### WORK ITEM
All of the data that follows should be retyped exactly, please, except the pictures.
----
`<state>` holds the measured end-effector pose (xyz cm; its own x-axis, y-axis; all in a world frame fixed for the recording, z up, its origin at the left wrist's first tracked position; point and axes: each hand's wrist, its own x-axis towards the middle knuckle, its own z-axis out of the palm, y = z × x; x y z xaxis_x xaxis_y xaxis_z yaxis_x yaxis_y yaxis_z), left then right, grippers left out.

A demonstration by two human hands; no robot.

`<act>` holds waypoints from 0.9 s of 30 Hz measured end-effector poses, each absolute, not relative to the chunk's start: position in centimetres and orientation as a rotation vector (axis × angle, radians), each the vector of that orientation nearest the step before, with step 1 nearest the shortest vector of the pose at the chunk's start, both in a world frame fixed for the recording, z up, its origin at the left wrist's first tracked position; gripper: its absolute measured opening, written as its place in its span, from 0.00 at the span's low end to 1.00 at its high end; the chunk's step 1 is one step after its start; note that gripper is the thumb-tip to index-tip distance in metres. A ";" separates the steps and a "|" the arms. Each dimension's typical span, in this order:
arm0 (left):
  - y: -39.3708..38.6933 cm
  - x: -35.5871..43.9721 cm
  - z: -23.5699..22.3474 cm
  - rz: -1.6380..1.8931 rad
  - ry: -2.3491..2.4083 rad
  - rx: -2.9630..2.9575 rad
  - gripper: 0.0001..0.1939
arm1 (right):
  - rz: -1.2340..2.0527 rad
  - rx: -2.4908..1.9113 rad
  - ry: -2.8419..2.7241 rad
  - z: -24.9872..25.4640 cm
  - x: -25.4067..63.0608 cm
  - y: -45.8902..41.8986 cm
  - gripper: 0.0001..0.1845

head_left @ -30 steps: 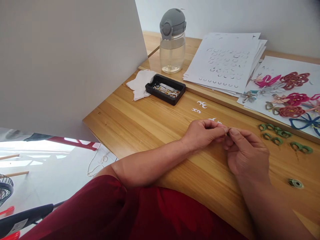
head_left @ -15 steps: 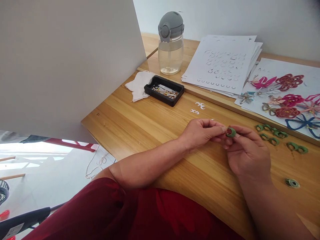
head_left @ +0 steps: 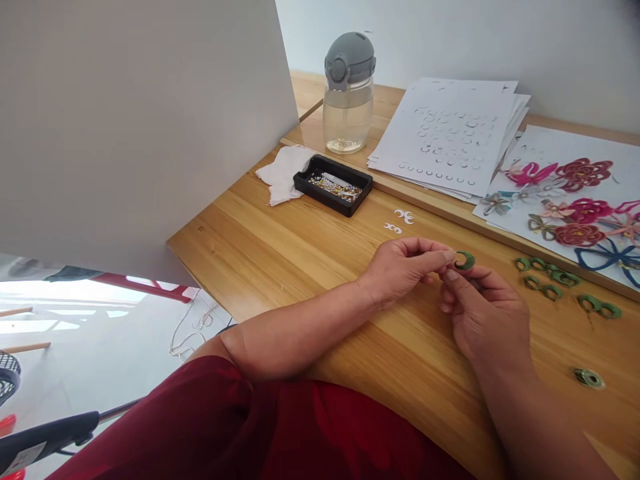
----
### EXPECTED OUTPUT
`<state>` holds the measured end-effector pose (xyz cm; its own x-axis, y-axis; all in a world frame fixed for the recording, z up, its origin at the left wrist's first tracked position; point and axes: each hand's wrist, its own x-axis towards the middle knuckle, its own z-axis out of the palm, y = z × x; x y z xaxis_x xaxis_y xaxis_z yaxis_x yaxis_y yaxis_z), left then right, grippers left out.

A demonstration by two human hands; no robot.

`<act>` holds waypoints from 0.9 s of 30 Hz measured end-effector poses, each absolute, not relative to the chunk's start: position in centimetres and orientation as a rotation vector (axis × angle, radians), each the vector of that orientation nearest the step before, with step 1 nearest the shortest vector of the pose at the chunk's start, both in a world frame fixed for the recording, z up, its origin at the left wrist's first tracked position; gripper: its absolute measured opening, written as its place in its span, from 0.00 at the span's low end to 1.00 at its high end; the chunk's step 1 is one step after its start; note that gripper is the thumb-tip to index-tip distance in metres. A ";" separates the steps and a "|" the arms. Each dimension's typical span, in this order:
arm0 (left):
  - y: -39.3708..38.6933 cm
  - x: -35.5871..43.9721 cm
  - z: -23.5699..22.3474 cm
  - rz: -1.6380..1.8931 rad
  - ry: -2.3491..2.4083 rad
  - rx: -2.9630..2.9575 rad
  - gripper: 0.0001..0.1939
arm1 (right):
  - rz: -1.2340..2.0527 rad
  - rx: -2.4908..1.9113 rad
  - ry: -2.8419..2.7241 rad
  - z: -24.9872..25.4640 cm
  - x: -25.4067..63.0608 cm
  - y: -45.8902..41.8986 cm
  - gripper: 0.0001..0.1845

head_left @ -30 steps: 
head_left @ -15 steps: 
head_left @ +0 steps: 

This response is now finished.